→ **Exercise brief**
Only the stretch of the listing below that runs from the line with "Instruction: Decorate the" through the line with "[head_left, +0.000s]" is to be printed, exactly and with both ends.

→ **Information shown**
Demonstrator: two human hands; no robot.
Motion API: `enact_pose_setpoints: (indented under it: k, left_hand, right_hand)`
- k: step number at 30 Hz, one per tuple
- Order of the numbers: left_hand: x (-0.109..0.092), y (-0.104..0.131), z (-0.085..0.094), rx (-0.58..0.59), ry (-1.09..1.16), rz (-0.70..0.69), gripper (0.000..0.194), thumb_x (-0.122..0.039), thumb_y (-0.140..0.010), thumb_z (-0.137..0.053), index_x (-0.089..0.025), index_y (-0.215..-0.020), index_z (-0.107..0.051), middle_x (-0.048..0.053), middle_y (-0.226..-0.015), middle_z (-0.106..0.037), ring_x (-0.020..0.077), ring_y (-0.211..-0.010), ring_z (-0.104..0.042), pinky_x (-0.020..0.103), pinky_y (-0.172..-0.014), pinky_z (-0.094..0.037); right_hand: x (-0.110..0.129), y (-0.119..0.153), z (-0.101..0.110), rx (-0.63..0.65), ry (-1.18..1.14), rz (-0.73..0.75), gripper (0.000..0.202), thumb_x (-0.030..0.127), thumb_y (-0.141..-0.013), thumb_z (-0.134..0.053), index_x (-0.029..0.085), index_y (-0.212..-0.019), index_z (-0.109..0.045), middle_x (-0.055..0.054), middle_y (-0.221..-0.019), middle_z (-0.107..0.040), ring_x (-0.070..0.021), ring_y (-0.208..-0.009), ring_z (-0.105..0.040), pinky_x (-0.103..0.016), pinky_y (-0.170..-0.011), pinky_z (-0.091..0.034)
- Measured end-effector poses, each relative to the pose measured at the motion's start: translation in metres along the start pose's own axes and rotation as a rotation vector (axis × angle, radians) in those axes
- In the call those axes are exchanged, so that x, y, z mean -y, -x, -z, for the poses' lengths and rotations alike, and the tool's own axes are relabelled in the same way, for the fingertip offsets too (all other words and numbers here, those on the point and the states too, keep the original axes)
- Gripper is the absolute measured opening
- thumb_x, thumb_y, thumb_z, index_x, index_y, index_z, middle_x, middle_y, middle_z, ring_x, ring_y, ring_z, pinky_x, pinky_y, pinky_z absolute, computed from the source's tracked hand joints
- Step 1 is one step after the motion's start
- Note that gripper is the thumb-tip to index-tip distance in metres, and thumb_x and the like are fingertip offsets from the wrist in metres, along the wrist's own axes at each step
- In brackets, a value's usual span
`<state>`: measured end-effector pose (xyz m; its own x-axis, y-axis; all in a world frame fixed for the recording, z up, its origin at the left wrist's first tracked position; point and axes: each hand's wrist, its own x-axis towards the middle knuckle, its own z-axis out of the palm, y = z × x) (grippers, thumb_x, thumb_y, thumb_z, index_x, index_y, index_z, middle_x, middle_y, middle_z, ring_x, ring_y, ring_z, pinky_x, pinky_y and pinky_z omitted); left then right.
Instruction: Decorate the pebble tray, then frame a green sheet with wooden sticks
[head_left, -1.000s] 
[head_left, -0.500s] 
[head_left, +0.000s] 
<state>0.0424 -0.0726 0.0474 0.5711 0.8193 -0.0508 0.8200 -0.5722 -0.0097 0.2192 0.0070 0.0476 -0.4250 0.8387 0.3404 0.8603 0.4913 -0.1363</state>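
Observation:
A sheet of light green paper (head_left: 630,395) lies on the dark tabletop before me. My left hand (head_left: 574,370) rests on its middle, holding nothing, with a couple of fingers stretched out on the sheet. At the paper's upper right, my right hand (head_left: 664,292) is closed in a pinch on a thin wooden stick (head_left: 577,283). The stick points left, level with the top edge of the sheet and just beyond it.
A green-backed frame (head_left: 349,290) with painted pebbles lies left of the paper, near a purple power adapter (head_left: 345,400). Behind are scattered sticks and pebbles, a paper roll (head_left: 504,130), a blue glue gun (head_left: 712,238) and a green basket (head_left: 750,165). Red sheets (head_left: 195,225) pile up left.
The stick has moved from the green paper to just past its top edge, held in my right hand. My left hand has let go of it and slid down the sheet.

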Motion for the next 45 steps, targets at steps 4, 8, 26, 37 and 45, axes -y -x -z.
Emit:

→ **Solution to the problem**
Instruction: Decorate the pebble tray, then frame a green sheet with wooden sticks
[head_left, -1.000s] 
[head_left, -0.500s] 
[head_left, +0.000s] 

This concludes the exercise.